Attach built-in transformation functions to the feature view
# get feature store instance
fs = ...
# define query object
query = ...
# retrieve transformation functions
min_max_scaler = fs.get_transformation_function(name="min_max_scaler")
standard_scaler = fs.get_transformation_function(name="standard_scaler")
robust_scaler = fs.get_transformation_function(name="robust_scaler")
label_encoder = fs.get_transformation_function(name="label_encoder")

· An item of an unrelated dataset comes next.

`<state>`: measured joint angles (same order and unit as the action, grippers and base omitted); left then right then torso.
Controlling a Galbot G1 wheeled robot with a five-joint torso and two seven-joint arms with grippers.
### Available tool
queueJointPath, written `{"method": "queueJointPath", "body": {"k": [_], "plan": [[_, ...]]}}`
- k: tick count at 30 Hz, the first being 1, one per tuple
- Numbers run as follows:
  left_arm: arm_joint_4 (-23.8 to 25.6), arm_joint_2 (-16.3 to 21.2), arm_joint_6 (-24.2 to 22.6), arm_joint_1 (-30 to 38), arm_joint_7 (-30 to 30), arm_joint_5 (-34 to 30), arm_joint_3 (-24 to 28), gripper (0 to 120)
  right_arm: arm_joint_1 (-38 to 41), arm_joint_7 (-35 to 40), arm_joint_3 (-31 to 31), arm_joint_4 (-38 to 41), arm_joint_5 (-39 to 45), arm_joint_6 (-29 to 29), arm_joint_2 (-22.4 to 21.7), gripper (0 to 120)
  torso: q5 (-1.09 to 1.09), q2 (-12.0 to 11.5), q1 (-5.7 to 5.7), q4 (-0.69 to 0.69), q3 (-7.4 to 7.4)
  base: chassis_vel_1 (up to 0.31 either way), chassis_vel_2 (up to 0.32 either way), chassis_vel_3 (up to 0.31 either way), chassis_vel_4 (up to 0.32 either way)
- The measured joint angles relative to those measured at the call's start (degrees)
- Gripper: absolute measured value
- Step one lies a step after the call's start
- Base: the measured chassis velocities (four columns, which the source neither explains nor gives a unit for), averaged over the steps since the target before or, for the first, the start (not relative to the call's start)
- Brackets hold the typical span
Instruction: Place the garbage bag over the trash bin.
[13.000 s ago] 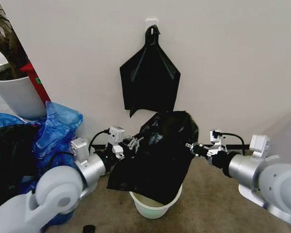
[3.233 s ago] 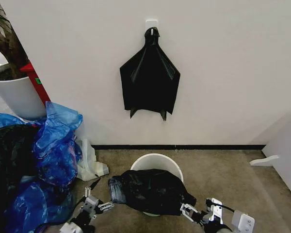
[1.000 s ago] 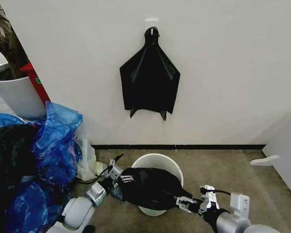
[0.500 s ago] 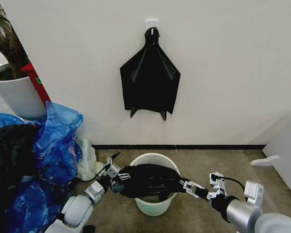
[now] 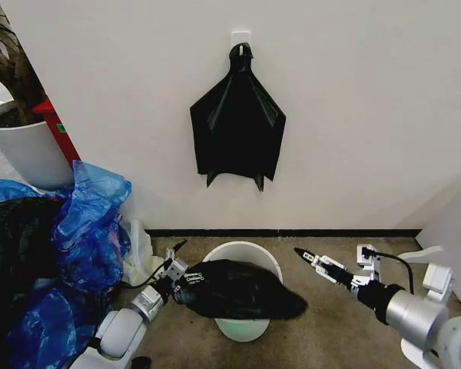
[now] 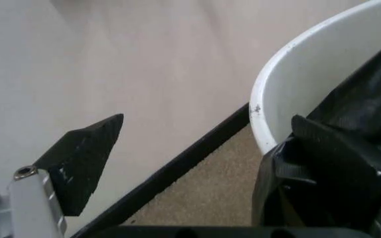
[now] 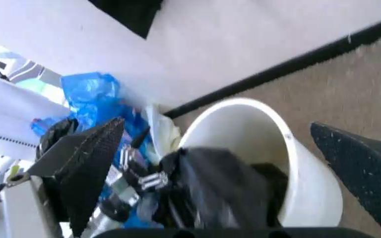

# attach built-in transformation functions while creating feature view
feature_view = fs.create_feature_view(
name='transactions_view',
query=query,
labels=["fraud_label"],
transformation_functions = {
"category_column": label_encoder,
"weight": robust_scaler,
"age": min_max_scaler,
"salary": standard_scaler
}
)
Arguments
- name
str
: name of transformation function. - version
int | None
: version of transformation function. Optional, if not provided all functions that match to provided name will be retrieved.
Returns:
TransformationFunction
: The TransformationFunction metadata object.
get_transformation_functions#
FeatureStore.get_transformation_functions()
Get all transformation functions metadata objects.
Get all transformation functions
# get feature store instance
fs = ...
# get all transformation functions
list_transformation_fns = fs.get_transformation_functions()
Returns:
List[TransformationFunction]
. List of transformation function instances.